The word sublime has been used in many different ways across many different disciplines. In chemistry, sublimation is the process where a solid immediately turns into a gas when heated, likely due to its melting and boiling point being very close to each other. In aesthetic philosophy, the sublime refers to a sense of grandeur or awe when in the presence of something with that quality of greatness. In Freudian psychology, sublimation refers to a “mature type of defence mechanism, in which socially unacceptable impulses or idealisations are transformed into socially acceptable actions or behaviour, possibly resulting in a long-term conversion of the initial impulse.”
If we were to get to its etymological origins, the word ‘sublime’ stems from the Latin word ‘sublimis’ which means ‘uplifted, high, borne aloft, lofty, exalted, eminent, distinguished’. If we were to dig even deeper, ‘sublimis’ likely took influence from the words ‘limus’ and ‘limen’ which means transverse and threshold respectively.
We understand the prefix ‘sub-’ as under or below, but it concurrently held the adjacent meaning of close to, up to, toward. This makes the origin of the word sublime approximate ‘up to the threshold’.

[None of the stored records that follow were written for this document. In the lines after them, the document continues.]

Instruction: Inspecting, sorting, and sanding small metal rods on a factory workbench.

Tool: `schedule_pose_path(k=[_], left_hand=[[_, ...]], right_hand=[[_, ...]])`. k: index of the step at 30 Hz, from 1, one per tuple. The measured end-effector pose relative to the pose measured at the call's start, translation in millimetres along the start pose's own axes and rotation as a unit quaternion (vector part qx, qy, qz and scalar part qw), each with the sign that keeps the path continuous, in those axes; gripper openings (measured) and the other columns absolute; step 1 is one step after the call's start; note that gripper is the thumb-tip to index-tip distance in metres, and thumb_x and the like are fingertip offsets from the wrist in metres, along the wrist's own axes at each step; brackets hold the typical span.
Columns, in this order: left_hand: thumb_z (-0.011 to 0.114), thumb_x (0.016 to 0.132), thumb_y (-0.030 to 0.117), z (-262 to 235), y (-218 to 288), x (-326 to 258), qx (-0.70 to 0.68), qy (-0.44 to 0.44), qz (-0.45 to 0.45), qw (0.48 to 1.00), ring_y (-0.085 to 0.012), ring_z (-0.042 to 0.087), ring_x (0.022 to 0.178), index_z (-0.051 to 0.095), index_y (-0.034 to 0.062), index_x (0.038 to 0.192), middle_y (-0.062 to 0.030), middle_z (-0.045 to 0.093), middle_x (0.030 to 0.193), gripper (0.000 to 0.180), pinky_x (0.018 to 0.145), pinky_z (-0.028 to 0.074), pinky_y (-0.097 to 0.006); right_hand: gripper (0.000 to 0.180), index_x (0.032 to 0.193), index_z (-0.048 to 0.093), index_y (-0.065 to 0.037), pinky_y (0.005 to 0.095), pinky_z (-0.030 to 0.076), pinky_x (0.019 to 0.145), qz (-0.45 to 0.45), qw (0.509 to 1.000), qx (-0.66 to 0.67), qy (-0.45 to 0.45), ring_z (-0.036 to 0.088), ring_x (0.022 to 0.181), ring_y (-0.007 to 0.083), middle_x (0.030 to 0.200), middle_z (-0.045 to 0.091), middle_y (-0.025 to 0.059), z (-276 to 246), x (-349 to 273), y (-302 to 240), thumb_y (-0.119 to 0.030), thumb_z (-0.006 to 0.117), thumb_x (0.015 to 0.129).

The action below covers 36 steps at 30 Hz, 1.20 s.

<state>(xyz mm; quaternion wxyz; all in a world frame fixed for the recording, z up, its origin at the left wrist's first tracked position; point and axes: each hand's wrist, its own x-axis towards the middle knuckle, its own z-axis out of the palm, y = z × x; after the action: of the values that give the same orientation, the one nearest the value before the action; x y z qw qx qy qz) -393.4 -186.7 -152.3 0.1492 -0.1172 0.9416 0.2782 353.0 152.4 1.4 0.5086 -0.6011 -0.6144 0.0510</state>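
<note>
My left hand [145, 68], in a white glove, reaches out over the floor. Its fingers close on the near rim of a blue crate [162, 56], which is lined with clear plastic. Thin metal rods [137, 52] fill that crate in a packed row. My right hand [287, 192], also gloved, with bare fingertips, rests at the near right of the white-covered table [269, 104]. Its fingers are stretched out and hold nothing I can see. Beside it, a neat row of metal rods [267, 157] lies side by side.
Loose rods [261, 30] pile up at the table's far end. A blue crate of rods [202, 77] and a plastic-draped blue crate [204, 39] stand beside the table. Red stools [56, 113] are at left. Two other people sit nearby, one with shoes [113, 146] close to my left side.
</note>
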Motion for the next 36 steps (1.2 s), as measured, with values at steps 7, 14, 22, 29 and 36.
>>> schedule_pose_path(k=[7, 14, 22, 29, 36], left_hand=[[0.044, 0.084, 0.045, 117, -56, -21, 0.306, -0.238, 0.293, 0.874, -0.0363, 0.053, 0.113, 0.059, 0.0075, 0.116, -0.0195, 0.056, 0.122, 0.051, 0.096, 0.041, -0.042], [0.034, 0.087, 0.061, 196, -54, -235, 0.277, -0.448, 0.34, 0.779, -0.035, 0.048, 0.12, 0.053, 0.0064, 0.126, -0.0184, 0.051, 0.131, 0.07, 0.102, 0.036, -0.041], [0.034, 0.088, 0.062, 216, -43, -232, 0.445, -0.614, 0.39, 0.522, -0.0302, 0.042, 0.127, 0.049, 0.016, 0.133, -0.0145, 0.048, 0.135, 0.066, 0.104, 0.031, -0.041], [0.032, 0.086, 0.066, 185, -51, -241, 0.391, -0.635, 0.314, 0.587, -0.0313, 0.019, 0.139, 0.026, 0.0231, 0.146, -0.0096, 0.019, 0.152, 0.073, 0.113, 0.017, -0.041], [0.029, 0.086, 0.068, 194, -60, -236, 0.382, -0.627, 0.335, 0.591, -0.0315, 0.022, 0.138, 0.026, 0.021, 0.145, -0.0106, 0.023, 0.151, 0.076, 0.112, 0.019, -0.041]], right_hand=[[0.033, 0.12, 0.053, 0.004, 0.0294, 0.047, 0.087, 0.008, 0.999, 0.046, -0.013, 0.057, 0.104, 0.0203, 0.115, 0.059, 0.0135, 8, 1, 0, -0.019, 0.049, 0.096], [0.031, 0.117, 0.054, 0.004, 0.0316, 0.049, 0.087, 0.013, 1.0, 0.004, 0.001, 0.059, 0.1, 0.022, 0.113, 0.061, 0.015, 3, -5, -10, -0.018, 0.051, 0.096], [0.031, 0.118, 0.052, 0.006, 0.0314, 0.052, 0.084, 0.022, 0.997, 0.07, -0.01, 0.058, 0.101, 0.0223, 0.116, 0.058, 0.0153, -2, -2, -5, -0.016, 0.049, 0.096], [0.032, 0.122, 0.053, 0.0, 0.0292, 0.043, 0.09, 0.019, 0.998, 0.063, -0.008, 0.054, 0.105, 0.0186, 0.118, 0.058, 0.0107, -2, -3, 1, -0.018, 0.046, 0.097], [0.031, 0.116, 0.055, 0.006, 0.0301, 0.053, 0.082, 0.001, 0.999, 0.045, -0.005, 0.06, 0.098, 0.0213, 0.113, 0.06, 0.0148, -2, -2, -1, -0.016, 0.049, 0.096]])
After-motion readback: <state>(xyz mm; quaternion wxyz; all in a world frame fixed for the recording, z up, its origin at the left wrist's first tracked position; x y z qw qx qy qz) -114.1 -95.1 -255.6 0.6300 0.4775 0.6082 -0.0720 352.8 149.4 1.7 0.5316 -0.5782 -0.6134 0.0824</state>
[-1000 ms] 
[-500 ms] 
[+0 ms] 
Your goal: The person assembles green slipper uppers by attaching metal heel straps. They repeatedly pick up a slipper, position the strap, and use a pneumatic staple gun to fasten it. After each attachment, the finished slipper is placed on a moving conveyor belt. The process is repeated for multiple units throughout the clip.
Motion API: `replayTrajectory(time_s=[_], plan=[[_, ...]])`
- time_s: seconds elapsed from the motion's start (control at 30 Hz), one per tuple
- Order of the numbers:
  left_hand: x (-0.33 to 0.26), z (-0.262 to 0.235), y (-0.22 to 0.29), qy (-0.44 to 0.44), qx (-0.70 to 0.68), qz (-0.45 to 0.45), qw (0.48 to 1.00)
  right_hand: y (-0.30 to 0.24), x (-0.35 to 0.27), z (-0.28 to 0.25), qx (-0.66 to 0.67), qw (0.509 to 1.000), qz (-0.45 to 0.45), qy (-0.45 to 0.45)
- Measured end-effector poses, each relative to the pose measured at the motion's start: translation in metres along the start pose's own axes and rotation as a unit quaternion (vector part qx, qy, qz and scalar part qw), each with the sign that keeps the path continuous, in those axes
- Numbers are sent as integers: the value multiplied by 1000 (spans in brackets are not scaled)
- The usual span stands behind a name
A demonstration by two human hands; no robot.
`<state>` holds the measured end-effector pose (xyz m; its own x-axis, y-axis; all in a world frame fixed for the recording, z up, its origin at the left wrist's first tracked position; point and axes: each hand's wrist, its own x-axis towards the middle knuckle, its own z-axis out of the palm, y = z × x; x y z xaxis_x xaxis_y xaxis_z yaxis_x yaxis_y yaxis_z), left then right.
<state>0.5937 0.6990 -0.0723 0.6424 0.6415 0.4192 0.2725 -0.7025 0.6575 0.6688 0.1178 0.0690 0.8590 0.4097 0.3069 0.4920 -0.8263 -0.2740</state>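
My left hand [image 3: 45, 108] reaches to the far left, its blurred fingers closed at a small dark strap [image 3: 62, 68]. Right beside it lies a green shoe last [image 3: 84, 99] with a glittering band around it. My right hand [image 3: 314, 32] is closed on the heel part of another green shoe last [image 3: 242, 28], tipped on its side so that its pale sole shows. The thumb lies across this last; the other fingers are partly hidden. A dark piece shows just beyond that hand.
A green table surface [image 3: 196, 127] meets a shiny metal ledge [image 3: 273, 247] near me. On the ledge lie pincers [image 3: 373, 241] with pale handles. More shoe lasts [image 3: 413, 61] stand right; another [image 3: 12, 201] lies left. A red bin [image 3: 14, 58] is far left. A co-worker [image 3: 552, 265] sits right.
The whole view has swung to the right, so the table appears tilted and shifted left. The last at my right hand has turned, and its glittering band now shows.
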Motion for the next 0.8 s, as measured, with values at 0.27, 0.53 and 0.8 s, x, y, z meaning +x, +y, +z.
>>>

The sublime, outside of its scientific definition, has been used by philosophers, psychologists, and political pundits for numerous years. I would love to dedicate this piece to covering a brief history of the sublime, but that work has already been splendidly done in a piece in the MIT Press Reader.
What I would like to do is bring attention to our modern understanding the sublime, being a vague cesspool of definitions that intriguingly share a common thread. The idea of the sublime, while referring to a sense of rising and transcending, also point to our capacity as humans to imagine.
The sublime has been used as a marker or a naming convention to point towards something which has obvious depth, so much so that one faces tremendous difficulty using the English language to adequately capture. To say that something is sublime is oftentimes an attempt to give structure to something a thinker or an artist finds so deep that there is no other way to put it. This word, along with the word ‘ineffable’, are the most common ways of pointing towards a concept or idea that one finds difficulty in pinning down.
It is because of this that most philosophical or psychological definitions of the sublime share the commonality that is the reliance of human imagination. The sublime will never refer to something in the physical world. Even the more superficial uses of the word sublime refer to depth and transcendence on an interpersonal or individual level.
Of course, a thing that exists in the physical world can cast a shadow on the sublime. Take for example a piece of art. The art evokes the sublime if it is very good and stirs something within us. This very sentence implies that there is more than the piece of art itself, there is the canvas and the paint, there is the semantic sensory meaning that the physical pieces produce, and in the case of good art, there is the sublime. The fact that there are 3 entities in a sublime piece of art indicates that the sublime cannot exist without the human observer.
It is not so much the quality of something deep or transcendent that exists out there. Just like the rules of a chess game or the idea of the ‘conventional practice’ (in the sense of something having been done a certain way for very long making deviations seem strange), there are non-physical categories, ideas, and entities, which for some reason or other, influence behaviour and the happenings of the physical world.
This is the first quality of the sublime that I would like to cover, the fact that it exists in the same group as imaginary entities like the ‘Symbolic’ in the Lacanian sense or the ‘Other’ in the psychoanalytic and existential sense.
The second quality of the sublime I would like to explore has been mentioned already - its ineffable quality. The sublime is a concept which centers around the feeling of being overwhelmed by something bigger than oneself, be it fear or awe. Philosophers have always used this definition and built off of it. Kant viewed the sublime as evidence that the power of our own minds are greater than we think. Nietzsche viewed the sublime as an opportunity to find strength and joy as one continues to transcend their current position. Freud saw the sublime as a clue to the world of hidden emotions and secret fears, and that every time we feel subject to the sublime, we are letting these powerful entities rise to the surface.
The sublime being difficult to describe due to its magnitude seems to add to its enigma and mystique. Tethering on the boundary of language and description is an intrinsic property of the word sublime. This concept is quite intriguing as it makes for further work on this concept takes us straight to the limits of human imagination and comprehension. The small group of words which mark the edge of knowledge and emotion prove to be endlessly intriguing to me because it invites so many more unanswerable questions.
Again, this was another quick exposition on my thoughts on the sublime, not just as an idea, but also as a word that proves both conceptually and linguistically difficult to grapple with.